[[ Data extract open ]]

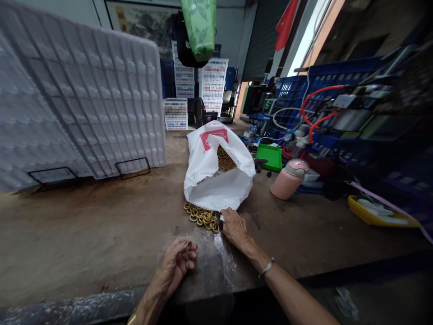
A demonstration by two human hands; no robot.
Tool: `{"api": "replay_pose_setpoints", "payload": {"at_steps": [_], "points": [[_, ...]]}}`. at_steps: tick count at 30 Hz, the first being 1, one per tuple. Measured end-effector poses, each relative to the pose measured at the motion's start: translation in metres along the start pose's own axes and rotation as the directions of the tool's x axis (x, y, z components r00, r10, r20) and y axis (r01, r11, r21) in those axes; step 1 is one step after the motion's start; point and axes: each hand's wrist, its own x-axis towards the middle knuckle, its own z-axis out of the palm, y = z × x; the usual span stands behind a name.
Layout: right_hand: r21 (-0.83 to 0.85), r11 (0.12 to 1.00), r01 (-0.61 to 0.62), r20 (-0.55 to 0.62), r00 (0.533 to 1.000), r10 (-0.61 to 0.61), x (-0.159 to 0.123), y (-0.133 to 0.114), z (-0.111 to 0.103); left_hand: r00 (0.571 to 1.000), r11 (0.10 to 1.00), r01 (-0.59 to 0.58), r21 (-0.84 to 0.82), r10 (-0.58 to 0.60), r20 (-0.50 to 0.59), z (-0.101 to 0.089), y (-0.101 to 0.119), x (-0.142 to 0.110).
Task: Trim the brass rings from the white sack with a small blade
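A white plastic sack [219,189] lies on its side on the workbench, its torn mouth facing me, with many brass-coloured rings [226,159] inside. More brass rings [204,217] are spilled in a small heap before the opening. My right hand [234,228] is closed at the right edge of this heap; something small, dark and white, shows at its fingertips, too small to name. Nearer the bench edge, my left hand [179,262] is turned palm inward with curled fingers. Its thumb and forefinger pinch what looks like a brass ring [187,244].
Tall ribbed clear plastic trays [125,99] stand in wire holders on the left. To the right are a pink bottle [287,180], a green tray [269,157], a yellow tray [379,214] and equipment with orange hoses [320,90]. White crates [213,81] are stacked behind; a green bag [202,29] hangs above.
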Motion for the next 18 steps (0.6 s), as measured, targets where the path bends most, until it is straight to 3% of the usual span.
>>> {"api": "replay_pose_setpoints", "payload": {"at_steps": [5,11,15,18], "points": [[0.084,0.996,0.036,0.019,0.999,-0.037,0.027,0.001,0.011,0.998,0.983,0.052,-0.175,-0.057,-0.024,-0.004,0.008,0.007],[0.371,0.926,0.075,0.022,0.996,-0.09,0.056,-0.007,0.018,0.969,0.965,0.068,-0.252,-0.124,-0.212,-0.001,0.012,0.014],[0.421,0.899,0.123,0.018,0.989,-0.144,0.072,-0.013,0.015,0.963,0.982,0.053,-0.183,-0.099,-0.251,-0.001,0.02,0.023],[0.424,0.893,0.15,0.012,0.985,-0.171,0.082,-0.016,0.014,0.978,1.0,-0.013,-0.004,0.012,-0.209,-0.003,0.031,0.038]]}}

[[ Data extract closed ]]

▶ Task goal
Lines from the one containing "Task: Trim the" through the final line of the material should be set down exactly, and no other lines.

▶ Completed task
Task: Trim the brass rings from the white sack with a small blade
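A white plastic sack [219,189] lies on its side on the workbench, its torn mouth facing me, with many brass-coloured rings [226,159] inside. More brass rings [204,217] are spilled in a small heap before the opening. My right hand [234,228] is closed at the right edge of this heap; something small, dark and white, shows at its fingertips, too small to name. Nearer the bench edge, my left hand [179,262] is turned palm inward with curled fingers. Its thumb and forefinger pinch what looks like a brass ring [187,244].
Tall ribbed clear plastic trays [125,99] stand in wire holders on the left. To the right are a pink bottle [287,180], a green tray [269,157], a yellow tray [379,214] and equipment with orange hoses [320,90]. White crates [213,81] are stacked behind; a green bag [202,29] hangs above.
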Motion for the next 18 steps (0.6 s), as measured, targets where the path bends most, until it is straight to 3% of the usual span.
>>> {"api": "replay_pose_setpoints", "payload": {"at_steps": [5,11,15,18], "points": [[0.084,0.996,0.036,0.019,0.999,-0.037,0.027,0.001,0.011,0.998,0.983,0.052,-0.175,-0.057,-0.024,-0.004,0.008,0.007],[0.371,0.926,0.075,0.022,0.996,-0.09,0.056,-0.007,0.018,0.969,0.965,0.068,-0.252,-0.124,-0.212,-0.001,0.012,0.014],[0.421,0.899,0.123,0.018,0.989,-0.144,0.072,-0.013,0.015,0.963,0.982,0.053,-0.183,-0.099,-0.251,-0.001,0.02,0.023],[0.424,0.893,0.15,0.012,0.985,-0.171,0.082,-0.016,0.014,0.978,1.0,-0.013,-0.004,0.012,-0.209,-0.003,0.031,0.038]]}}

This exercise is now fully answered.